There is an increase in justified absences, which should not be ignored. A justified absence is one that has been satisfactorily explained to the school but often ‘hides’ a form of truancy. Parents taking their school age children skiing for a month or to a Pacific Island resort for fortnight on a yearly basis should be considered an unjustified truancy. Such students in the course of their primary schooling loose between ten to twenty weeks of schooling due to family holidays or activities. This type of truancy happens regularly, especially with students attending higher decile schools.

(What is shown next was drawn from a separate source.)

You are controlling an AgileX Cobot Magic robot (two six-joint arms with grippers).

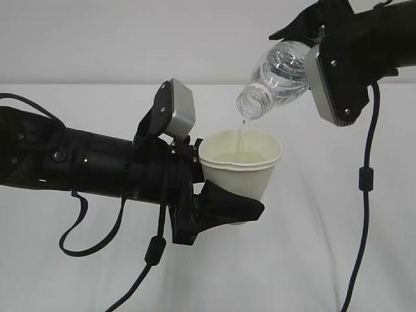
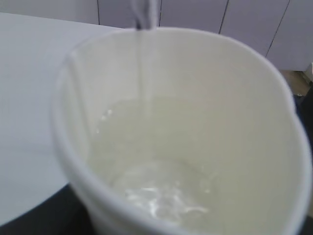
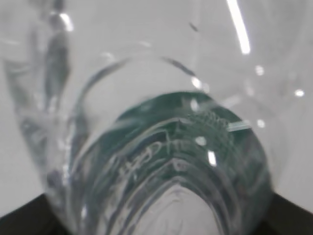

Parents and schools both have clear obligations to school age children. The Education act (1989) requires that parents enroll their children at school and ensure they attend. The Act also states that every school’s Board of Trustees takes all reasonable steps to ensure the attendance of students at school. Some parents and schools are not ensuring this happens. Societal attitudes to schooling need to change. Schools need to be held in high esteem and valued by community and family/whanau. Parents who deliberately keep children from school to look after siblings, to work, to go on a holiday or for companionship are devaluing their child’s education. The message to the child is school is not as important as a family holiday, or family work or family companionship. Schools also need to examine their attitudes. All schools should be actively involved in their District Truancy Services. Sc

hools should have rapid check and response systems in place to ensure attendance at every class. A school has a responsibility to examine barriers to learning that occur with their community, especially for the pupils who are failing or often truant. Each school must examine teaching strategies, alternative learning programmes and extra curricula programmes to ensure maximum student engagement.

Truancy is a disease in our community which spreads its sickness through many aspects of our society. Dealing with truancy will have a positive affect on reducing youth offending, property damage, and improving youth health and wellbeing. Truancy touches everyone; it is a community problem and requires a community approach. Economically it makes sense to invest in reducing truancy; reconnecting the truant with school is a lot cheaper than the other option of unemployment, poverty line and jail.